» ABOUT THIS EXERCISE
Look below for the lines from the one with "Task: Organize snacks" to the one with "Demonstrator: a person", and copy exactly those lines, both ends included.

(Source records)
-=-=-=-=-
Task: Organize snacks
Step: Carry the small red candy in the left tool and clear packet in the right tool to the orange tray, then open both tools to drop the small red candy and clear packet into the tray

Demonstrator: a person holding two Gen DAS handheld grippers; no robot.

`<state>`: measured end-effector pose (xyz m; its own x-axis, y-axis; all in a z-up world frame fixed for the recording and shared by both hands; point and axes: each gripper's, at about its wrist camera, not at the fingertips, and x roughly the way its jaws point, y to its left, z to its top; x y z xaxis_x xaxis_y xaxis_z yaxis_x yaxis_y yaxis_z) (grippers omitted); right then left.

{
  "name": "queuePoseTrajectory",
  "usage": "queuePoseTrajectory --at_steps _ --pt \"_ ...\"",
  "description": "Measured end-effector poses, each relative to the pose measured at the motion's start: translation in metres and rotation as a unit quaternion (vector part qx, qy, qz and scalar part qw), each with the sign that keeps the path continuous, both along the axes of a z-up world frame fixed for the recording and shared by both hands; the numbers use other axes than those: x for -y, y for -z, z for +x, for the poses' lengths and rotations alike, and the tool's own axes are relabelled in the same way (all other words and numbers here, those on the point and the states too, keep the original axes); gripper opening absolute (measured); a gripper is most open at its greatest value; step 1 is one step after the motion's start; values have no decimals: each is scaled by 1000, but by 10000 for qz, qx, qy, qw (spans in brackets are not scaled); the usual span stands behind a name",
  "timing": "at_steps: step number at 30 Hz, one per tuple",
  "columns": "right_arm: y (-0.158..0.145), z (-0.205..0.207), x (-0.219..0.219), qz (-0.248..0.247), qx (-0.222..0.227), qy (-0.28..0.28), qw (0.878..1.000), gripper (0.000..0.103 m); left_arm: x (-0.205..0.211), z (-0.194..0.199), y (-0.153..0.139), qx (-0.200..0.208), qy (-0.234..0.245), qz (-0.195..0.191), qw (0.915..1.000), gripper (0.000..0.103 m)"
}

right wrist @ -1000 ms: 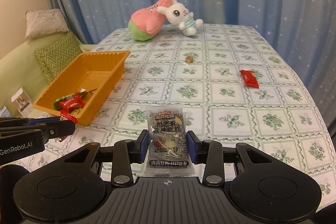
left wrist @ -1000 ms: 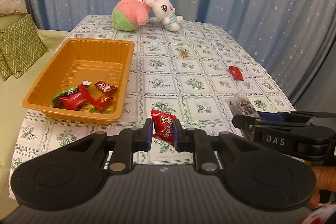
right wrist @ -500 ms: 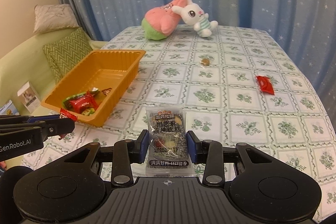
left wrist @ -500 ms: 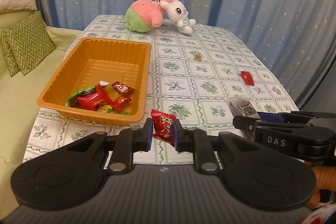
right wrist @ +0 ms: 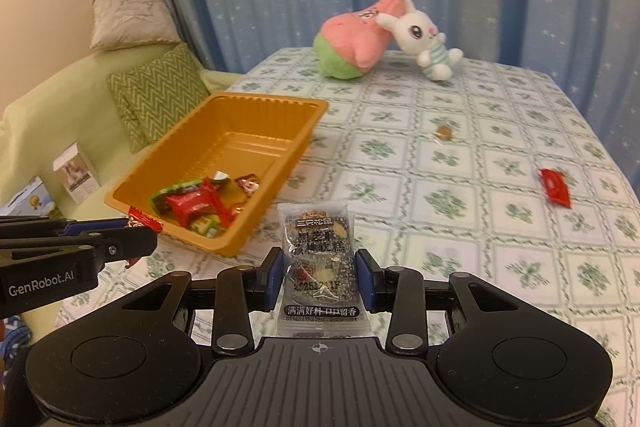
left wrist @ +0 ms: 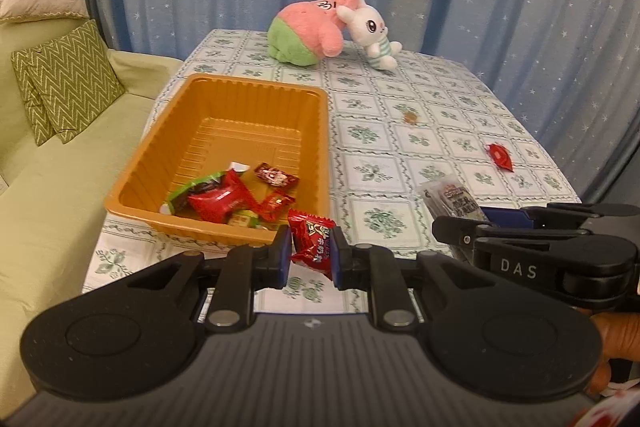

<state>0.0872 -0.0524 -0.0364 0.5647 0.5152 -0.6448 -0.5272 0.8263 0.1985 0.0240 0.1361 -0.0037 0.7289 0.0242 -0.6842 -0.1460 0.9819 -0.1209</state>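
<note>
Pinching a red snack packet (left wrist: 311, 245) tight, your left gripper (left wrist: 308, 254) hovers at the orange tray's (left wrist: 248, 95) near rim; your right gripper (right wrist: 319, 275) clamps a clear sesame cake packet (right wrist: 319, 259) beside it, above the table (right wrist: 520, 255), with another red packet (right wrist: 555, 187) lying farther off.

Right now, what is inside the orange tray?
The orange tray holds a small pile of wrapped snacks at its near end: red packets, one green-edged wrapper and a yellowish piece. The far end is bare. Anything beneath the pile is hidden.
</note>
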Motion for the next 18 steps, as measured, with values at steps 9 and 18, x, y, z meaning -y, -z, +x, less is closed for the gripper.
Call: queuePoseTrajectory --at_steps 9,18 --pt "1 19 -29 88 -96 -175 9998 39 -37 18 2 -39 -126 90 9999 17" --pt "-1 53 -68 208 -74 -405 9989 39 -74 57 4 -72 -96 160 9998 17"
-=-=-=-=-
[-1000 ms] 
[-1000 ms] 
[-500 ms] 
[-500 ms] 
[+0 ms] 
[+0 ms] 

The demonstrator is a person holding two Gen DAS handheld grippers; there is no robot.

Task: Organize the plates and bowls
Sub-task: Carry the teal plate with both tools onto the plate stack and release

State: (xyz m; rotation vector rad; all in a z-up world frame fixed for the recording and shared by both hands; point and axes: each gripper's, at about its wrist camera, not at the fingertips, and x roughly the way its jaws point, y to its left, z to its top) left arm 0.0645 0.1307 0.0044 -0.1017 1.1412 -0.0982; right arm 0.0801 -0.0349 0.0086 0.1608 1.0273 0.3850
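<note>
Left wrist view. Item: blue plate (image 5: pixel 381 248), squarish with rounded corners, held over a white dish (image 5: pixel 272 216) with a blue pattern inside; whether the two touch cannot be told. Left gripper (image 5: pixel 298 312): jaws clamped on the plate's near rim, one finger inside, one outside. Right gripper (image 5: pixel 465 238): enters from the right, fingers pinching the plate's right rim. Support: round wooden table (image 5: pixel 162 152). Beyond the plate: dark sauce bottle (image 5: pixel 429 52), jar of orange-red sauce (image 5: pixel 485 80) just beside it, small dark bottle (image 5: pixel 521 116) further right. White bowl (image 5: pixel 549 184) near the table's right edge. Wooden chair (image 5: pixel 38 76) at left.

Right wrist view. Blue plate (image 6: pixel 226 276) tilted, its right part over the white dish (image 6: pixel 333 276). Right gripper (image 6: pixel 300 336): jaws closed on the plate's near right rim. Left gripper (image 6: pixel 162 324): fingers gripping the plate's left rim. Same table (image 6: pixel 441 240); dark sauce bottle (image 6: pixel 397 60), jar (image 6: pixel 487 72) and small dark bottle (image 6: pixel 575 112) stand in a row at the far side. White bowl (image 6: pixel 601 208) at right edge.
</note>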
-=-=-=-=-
» COMPLETED EXERCISE
Task: Organize snacks
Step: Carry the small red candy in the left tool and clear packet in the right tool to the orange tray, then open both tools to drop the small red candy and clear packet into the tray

Demonstrator: a person holding two Gen DAS handheld grippers; no robot.

The submitted response is complete.